Sign up to take part
Registered users can ask their own questions, contribute to discussions, and be part of the Community!
Hey DSS Community!
I would like to know how to remove the duplicate number of lines and taking into account two reference columns?
It seems to me that it is necessary to use a python formula but I am not sufficiently trained in this language. Is this the only possibility?
Thanks in advance: D
Depending on what kind of result you're trying to achieve you may try:
- "Distinct" recipe which allows to select the columns that you want to be distinct. In this case the output schema will only consist of the columns you chose
- "Group" recipe where you group on selected keys and chose for example "First" for the rest of the columns. In this case the output schema will contain all of the columns.
Thanks for your feedback!
I think the "Dinstict" recipe is what I want to do.
I had already tried it and when I left it, the recipe overloaded a lot of data from my dataset.
I tried without adding anything and adding filters but the results are the same 😞
Hi @Amarilla ,
I find @Andrey 's "Group by" suggestion very helpful for removing and doublechecking duplicates.
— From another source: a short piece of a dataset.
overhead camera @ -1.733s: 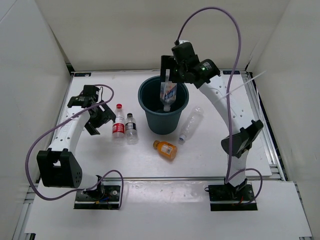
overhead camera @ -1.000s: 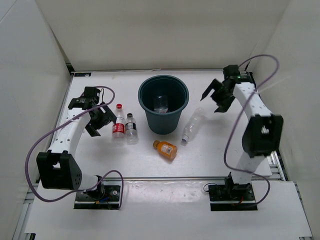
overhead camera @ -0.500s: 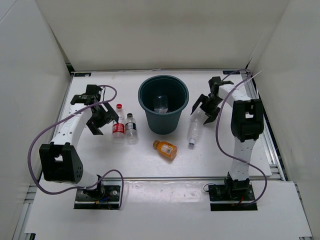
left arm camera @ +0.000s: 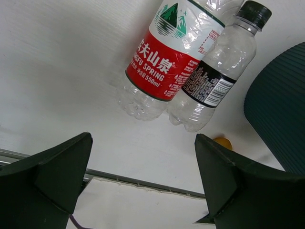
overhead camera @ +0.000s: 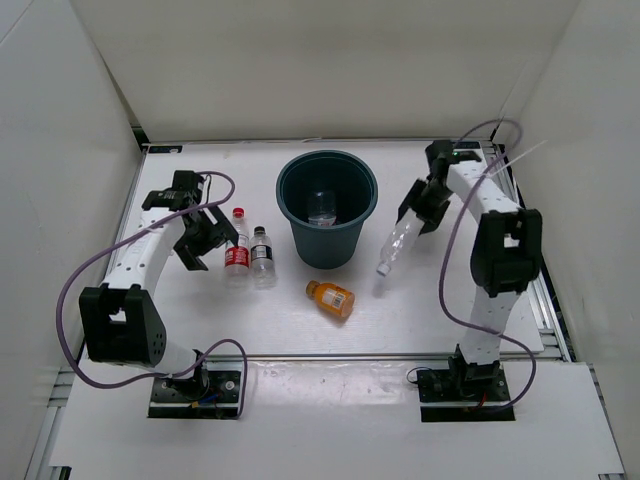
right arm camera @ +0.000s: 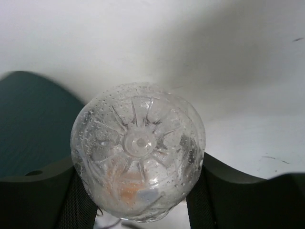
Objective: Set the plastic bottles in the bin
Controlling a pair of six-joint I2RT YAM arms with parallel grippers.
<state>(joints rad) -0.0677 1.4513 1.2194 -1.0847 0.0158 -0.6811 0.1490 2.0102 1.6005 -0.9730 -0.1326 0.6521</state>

Group on the column that needs to hold distinct values, the "concat" option gives you a column in which reference-values can be concatenated.. Make sure to set a suitable separator and possibly check "concat distinct". See the attached picture for a clue where to find those options.
Hope this helps!
Hi @Amarilla ,
Last screenshot was part of data i cannot share here, so a better one is attached now. It shows the screen you see when setting up the GroupBy-processor. Under "Per Field aggregations" the columns of the dataset show up. As you can see i selected a number of columns by activating the Avg-option, those will show up in the resulting dataset.
Because grouping is a form of aggregation, you should specify what to do with the values in your columns. @Andrey suggested "First" , which just returns the first value the processor encounters. It depends on your specific data-wishes what to select here, so play around with it a little to get the result you want. After all : you can always go back and change what you specified earlier.
Hope this helps, have fun!